_What you are asked to do_
Give back, word for word, only the lines from the opening of the records through the one with "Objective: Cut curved". Pictures stay out.

_Provided records_
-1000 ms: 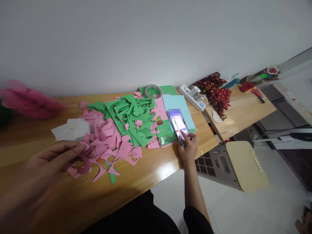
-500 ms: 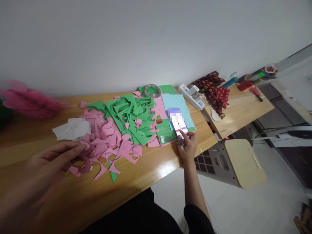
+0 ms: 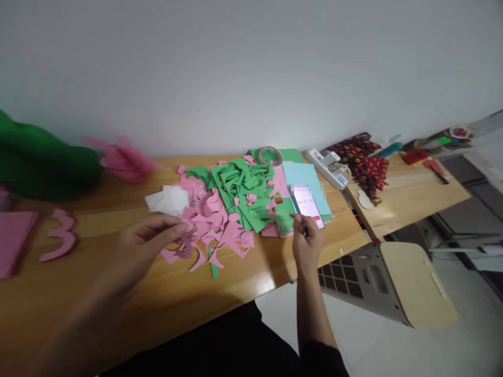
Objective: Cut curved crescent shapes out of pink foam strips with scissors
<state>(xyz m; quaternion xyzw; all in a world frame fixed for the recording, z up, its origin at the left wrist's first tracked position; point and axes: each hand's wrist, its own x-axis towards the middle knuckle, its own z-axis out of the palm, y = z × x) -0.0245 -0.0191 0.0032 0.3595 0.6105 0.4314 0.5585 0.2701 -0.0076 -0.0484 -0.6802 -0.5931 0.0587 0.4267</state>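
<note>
left hand (image 3: 145, 246) pinches a pink scrap (image 3: 183, 250) off the paper pile (image 3: 236, 201); right hand (image 3: 308, 245), grip unclear, touches the phone (image 3: 308, 205) laid screen-up beside the paper pile

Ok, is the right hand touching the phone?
Cannot tell. In the head view the fingers of the right hand overlap the near edge of the phone, but blur hides any contact.

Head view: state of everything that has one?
phone, screen lit, flat on the light blue sheet
left hand, fingers at a pink scrap; grip too blurred to tell
right hand, curled, fingertip at the phone's near edge
tape roll, lying flat
power strip, plug in it
tissue, crumpled
scrap pile, loose heap, pink and green mixed
</note>
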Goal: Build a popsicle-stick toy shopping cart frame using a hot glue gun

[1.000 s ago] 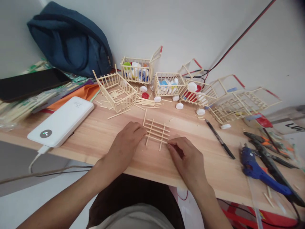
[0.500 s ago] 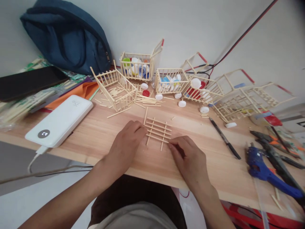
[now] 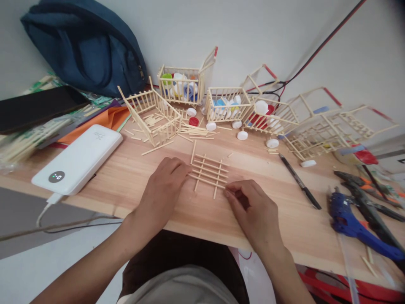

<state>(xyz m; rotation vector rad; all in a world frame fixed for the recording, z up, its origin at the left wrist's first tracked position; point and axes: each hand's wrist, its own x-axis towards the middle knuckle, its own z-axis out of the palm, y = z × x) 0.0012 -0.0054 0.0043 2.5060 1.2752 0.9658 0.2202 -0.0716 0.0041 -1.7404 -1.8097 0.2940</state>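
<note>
A small lattice of thin wooden sticks [image 3: 209, 172] lies flat on the wooden table [image 3: 126, 177]. My left hand [image 3: 164, 185] rests with fingers curled, its fingertips touching the lattice's left end. My right hand [image 3: 253, 209] is at the lattice's lower right corner, its fingers pinched on the end of the nearest stick. Both forearms reach in from the bottom of the view.
Several stick-built carts [image 3: 183, 84] with bottle caps stand along the wall, beside a half-built one [image 3: 152, 114]. A white power bank [image 3: 77, 158] lies left, a blue bag [image 3: 85, 46] behind. A black pen [image 3: 299, 181], blue glue gun [image 3: 357, 226] and pliers [image 3: 367, 190] lie right.
Both hands stay on the lattice, shifting only slightly. The view has tilted a little, so everything sits a bit differently in the picture.
</note>
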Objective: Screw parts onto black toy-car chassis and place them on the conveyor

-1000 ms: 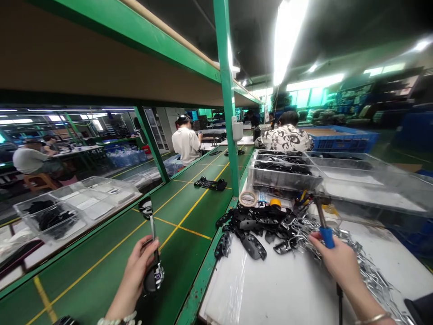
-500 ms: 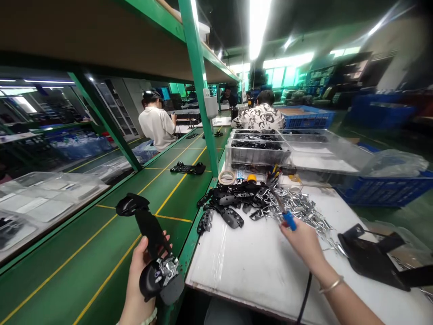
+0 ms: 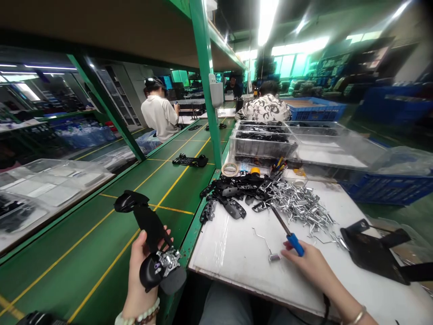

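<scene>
My left hand (image 3: 140,280) grips a long black plastic part (image 3: 150,228) with a metal bracket (image 3: 168,262) fixed near its lower end. It holds this part above the green conveyor belt (image 3: 101,239). My right hand (image 3: 313,268) is shut around the blue handle of a screwdriver (image 3: 293,243), whose steel shaft points up and left toward a heap of silver metal clips (image 3: 301,208). A thin bent wire with a small metal end (image 3: 269,249) lies on the white tabletop (image 3: 230,243), close to my right hand. Black plastic parts (image 3: 230,196) are piled left of the clips.
Clear plastic bins (image 3: 264,144) of black parts stand behind the tape roll (image 3: 230,169). A black part (image 3: 372,250) lies at the table's right. Co-workers sit beyond, one in a patterned shirt (image 3: 267,108). A green shelf post (image 3: 204,81) rises at the table's back corner.
The view has shifted slightly. My right hand has moved lower and nearer the table's front edge, and the screwdriver's tip has lifted from the clips. A bent wire now shows on the tabletop.
</scene>
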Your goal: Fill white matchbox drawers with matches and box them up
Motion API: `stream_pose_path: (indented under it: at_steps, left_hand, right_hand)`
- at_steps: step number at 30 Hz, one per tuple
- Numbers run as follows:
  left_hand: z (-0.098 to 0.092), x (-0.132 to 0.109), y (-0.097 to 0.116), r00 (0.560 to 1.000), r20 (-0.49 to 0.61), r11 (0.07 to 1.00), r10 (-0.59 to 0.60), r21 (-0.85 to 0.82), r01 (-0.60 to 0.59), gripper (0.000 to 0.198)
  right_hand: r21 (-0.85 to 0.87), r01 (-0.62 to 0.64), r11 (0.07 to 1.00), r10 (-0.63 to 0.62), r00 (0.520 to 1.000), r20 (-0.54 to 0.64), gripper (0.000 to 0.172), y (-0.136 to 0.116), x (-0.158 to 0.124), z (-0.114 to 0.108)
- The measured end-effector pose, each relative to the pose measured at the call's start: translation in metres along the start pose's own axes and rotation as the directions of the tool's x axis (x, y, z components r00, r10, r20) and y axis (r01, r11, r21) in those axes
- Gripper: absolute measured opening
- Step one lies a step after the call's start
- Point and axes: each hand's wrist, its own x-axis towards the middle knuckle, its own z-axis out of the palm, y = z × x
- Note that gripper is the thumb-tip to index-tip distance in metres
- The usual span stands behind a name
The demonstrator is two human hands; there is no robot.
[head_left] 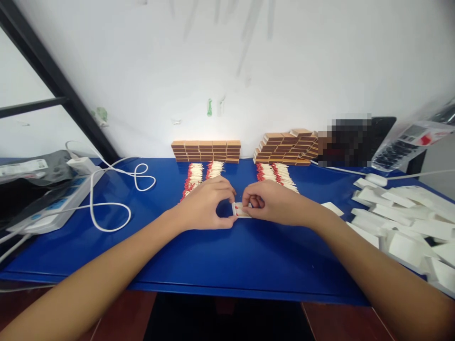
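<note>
White tray point(243, 217): centre, between both hands, matches point(237, 207) inside; probably light, thin, crushable; best held by its end walls.
Left hand point(203, 206): curved wide around nine o'clock end, thumb touching.
Right hand point(277, 201): fingertips narrow at three o'clock; cannot tell what they pinch.
Match rows point(195, 174): ten and two o'clock, crowding the knuckles.
Box stacks point(206, 151): eleven and one o'clock, behind.

Two hands point(205, 203) and one white tray point(243, 217) at center, four rows of matches point(195, 174) and two matchbox stacks point(206, 151) mid-frame, one power strip point(69, 194) at left.
</note>
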Motion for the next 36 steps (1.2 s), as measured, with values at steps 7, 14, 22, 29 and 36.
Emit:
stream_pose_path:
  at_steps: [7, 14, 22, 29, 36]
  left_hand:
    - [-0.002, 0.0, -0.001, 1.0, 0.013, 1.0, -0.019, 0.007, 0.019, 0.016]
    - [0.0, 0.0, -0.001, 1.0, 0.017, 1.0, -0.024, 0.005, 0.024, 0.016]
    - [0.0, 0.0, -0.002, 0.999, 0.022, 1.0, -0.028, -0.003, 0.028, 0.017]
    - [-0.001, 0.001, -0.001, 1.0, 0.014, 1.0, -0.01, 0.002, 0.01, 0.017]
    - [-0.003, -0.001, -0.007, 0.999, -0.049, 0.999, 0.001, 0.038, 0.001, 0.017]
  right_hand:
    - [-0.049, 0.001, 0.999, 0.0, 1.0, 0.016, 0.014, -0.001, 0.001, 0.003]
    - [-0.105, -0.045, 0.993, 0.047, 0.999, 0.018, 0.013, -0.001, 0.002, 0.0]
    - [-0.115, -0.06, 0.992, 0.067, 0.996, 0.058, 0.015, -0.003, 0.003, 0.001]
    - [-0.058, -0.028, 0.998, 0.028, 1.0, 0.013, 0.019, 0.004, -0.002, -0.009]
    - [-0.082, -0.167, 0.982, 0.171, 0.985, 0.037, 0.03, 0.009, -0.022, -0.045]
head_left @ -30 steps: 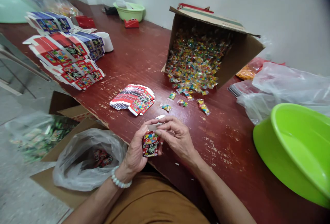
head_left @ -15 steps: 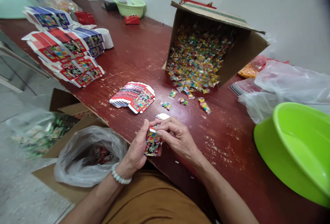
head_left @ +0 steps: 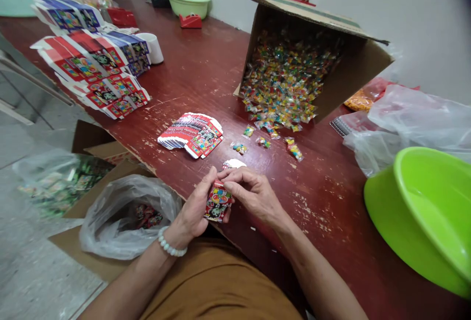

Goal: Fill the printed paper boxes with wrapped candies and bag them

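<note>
My left hand point(head_left: 197, 205) is wrapped round a small red printed candy box point(head_left: 218, 202), held upright over the table's front edge. The thumb and fingers of my right hand point(head_left: 253, 193) are closed on the top end of this box, where the flap lies folded down. Just beyond my hands, a white piece of card point(head_left: 234, 163) is partly hidden by the fingers. A fanned stack of flat red boxes point(head_left: 191, 135) lies farther off to the left. Several small clear packets of coloured candy point(head_left: 263, 142) are scattered behind my right hand.
A tipped carton point(head_left: 358, 82) spills candy packets at the back. Bundled flat boxes point(head_left: 88, 62) are piled at left. On the right stands a green basin point(head_left: 408, 222) beside plastic bags point(head_left: 415, 119). Below the table edge, a bag-lined box point(head_left: 106, 241) holds red boxes.
The box's white-edged top flap, raised before, is now pressed down by my right fingers. The box tilts slightly more, and the whole view has shifted a little.
</note>
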`<action>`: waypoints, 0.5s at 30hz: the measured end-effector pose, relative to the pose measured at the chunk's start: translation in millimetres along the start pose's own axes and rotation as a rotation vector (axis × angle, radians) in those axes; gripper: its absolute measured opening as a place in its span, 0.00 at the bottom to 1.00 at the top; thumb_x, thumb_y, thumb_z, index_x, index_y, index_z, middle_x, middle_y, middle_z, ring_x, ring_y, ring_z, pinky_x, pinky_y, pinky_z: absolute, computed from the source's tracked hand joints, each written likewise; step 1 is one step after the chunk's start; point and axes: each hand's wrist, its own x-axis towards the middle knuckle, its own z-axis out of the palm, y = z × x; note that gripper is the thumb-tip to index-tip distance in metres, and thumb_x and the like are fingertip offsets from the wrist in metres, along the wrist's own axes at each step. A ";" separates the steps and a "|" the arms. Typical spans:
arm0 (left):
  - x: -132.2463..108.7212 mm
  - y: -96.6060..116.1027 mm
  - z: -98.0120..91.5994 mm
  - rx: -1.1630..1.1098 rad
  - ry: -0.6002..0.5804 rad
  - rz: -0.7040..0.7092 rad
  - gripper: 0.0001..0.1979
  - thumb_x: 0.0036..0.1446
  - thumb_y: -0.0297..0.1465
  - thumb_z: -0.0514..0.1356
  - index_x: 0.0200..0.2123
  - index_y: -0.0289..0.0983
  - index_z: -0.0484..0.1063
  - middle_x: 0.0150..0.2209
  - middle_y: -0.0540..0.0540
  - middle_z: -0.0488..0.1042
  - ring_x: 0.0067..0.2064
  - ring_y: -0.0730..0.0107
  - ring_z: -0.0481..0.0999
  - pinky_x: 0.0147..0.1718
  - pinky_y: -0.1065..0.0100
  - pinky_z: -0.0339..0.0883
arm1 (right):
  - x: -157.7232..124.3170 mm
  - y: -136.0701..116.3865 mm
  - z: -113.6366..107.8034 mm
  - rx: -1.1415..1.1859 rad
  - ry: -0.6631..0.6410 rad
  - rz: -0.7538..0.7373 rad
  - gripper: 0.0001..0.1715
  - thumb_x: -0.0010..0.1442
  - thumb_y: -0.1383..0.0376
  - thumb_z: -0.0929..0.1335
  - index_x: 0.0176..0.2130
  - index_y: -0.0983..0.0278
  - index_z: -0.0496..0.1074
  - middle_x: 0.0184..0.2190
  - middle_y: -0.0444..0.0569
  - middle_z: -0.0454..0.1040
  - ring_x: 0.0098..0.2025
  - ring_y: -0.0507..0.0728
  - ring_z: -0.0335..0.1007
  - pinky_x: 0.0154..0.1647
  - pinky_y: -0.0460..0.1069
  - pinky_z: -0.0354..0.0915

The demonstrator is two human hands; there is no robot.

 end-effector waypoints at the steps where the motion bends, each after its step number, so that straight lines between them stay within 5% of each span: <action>1: 0.1 1.5 0.4 -0.029 0.000 -0.026 0.29 0.64 0.49 0.55 0.59 0.35 0.71 0.23 0.48 0.76 0.17 0.69 0.73 0.14 0.70 0.70 | -3.0 0.5 1.1 -0.084 0.006 -0.072 0.05 0.63 0.61 0.71 0.35 0.60 0.77 0.44 0.50 0.80 0.46 0.57 0.76 0.51 0.55 0.70; 5: -1.0 5.3 3.3 -0.043 0.051 -0.052 0.21 0.64 0.40 0.57 0.56 0.37 0.73 0.30 0.47 0.78 0.17 0.72 0.73 0.12 0.71 0.68 | -11.0 7.1 7.0 -0.336 0.063 -0.213 0.07 0.62 0.65 0.71 0.43 0.59 0.76 0.45 0.52 0.77 0.51 0.58 0.72 0.54 0.56 0.67; 9: -10.1 13.2 -2.3 0.038 0.117 0.111 0.19 0.60 0.37 0.60 0.52 0.37 0.75 0.34 0.47 0.80 0.19 0.72 0.74 0.15 0.72 0.69 | -3.4 11.6 0.0 -0.329 -0.033 -0.163 0.12 0.62 0.62 0.71 0.47 0.57 0.75 0.47 0.50 0.75 0.50 0.57 0.71 0.53 0.54 0.68; 12: -25.4 26.3 -23.7 0.131 0.232 0.291 0.19 0.56 0.41 0.62 0.47 0.36 0.75 0.29 0.48 0.79 0.20 0.68 0.75 0.18 0.70 0.70 | 15.4 18.7 -23.6 -0.357 0.093 -0.016 0.15 0.62 0.58 0.70 0.48 0.59 0.74 0.44 0.50 0.76 0.41 0.56 0.73 0.42 0.51 0.70; 15: -46.1 37.2 -67.8 0.223 0.506 0.419 0.17 0.53 0.42 0.65 0.42 0.39 0.75 0.27 0.51 0.78 0.20 0.68 0.75 0.17 0.70 0.68 | 42.2 33.3 -51.6 -0.515 0.310 0.092 0.16 0.60 0.57 0.68 0.45 0.65 0.75 0.39 0.51 0.77 0.33 0.55 0.72 0.35 0.51 0.68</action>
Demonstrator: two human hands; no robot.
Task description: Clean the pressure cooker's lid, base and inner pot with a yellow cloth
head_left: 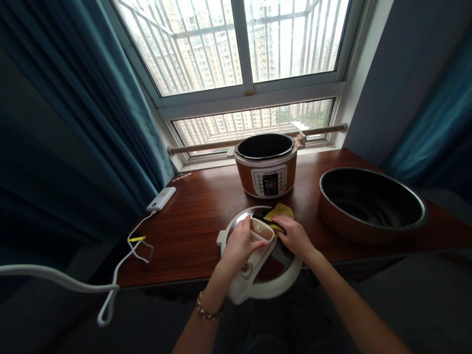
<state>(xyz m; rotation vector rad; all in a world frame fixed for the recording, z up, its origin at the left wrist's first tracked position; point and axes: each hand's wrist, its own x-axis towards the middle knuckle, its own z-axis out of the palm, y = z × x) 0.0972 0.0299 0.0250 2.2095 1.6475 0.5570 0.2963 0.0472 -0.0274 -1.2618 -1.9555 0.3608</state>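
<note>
A round pressure cooker lid (291, 282) with a white rim lies at the table's front edge, partly overhanging it. My left hand (241, 243) is closed around the raised handle (262, 229) in the lid's middle. In my right hand (293, 236) is a yellow and black cloth (282, 212), pressed against the lid beside the handle's far right side. The fingertips of that hand are partly hidden by the cloth. Behind the lid stands the brown and white electric pressure cooker (265, 167), its top uncovered and a dark pot inside.
A large brown pot (368, 216) with a dark inside stands at the right. On the left lie a white power bank (161, 199) and its white cable (121, 263), which hangs past the table edge. The window (250, 88) and blue curtains (84, 88) border the wooden table (195, 216).
</note>
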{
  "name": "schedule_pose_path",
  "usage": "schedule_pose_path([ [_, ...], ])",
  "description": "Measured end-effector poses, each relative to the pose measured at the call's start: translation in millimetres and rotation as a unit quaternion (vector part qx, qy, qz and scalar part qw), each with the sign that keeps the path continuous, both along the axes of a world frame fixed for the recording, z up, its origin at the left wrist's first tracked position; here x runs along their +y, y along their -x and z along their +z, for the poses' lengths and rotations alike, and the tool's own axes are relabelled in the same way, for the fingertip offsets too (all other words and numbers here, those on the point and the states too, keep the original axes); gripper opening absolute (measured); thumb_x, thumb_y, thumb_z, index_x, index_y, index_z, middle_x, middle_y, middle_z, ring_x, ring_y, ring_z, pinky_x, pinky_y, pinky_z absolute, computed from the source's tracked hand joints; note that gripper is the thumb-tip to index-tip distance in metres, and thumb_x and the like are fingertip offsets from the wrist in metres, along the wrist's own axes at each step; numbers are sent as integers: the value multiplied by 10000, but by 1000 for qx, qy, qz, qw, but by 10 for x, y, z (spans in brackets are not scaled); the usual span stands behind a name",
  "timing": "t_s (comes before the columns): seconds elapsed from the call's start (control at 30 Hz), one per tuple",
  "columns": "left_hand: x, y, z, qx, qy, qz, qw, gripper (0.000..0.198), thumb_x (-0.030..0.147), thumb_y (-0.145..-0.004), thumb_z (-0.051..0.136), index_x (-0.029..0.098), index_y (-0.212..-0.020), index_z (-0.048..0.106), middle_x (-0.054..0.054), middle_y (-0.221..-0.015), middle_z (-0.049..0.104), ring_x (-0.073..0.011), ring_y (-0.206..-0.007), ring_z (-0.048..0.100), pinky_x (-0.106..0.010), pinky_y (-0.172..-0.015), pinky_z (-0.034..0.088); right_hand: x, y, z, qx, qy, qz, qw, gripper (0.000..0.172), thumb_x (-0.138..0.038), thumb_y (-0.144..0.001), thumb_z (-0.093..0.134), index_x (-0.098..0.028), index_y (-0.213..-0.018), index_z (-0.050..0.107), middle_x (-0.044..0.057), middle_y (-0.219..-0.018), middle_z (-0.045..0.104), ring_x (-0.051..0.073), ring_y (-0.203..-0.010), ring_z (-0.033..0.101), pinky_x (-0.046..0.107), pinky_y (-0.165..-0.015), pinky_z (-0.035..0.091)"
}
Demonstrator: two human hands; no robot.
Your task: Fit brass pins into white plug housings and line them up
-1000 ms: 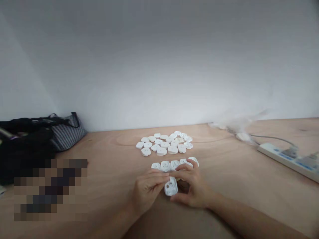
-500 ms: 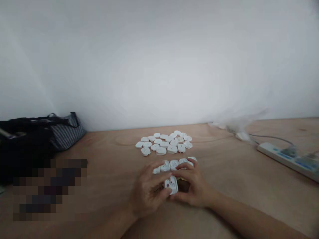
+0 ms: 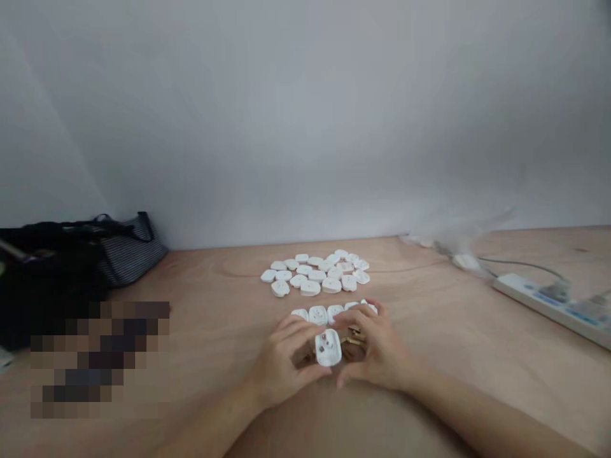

_Reply to the exercise_
-1000 ms: 
-500 ms: 
+0 ms: 
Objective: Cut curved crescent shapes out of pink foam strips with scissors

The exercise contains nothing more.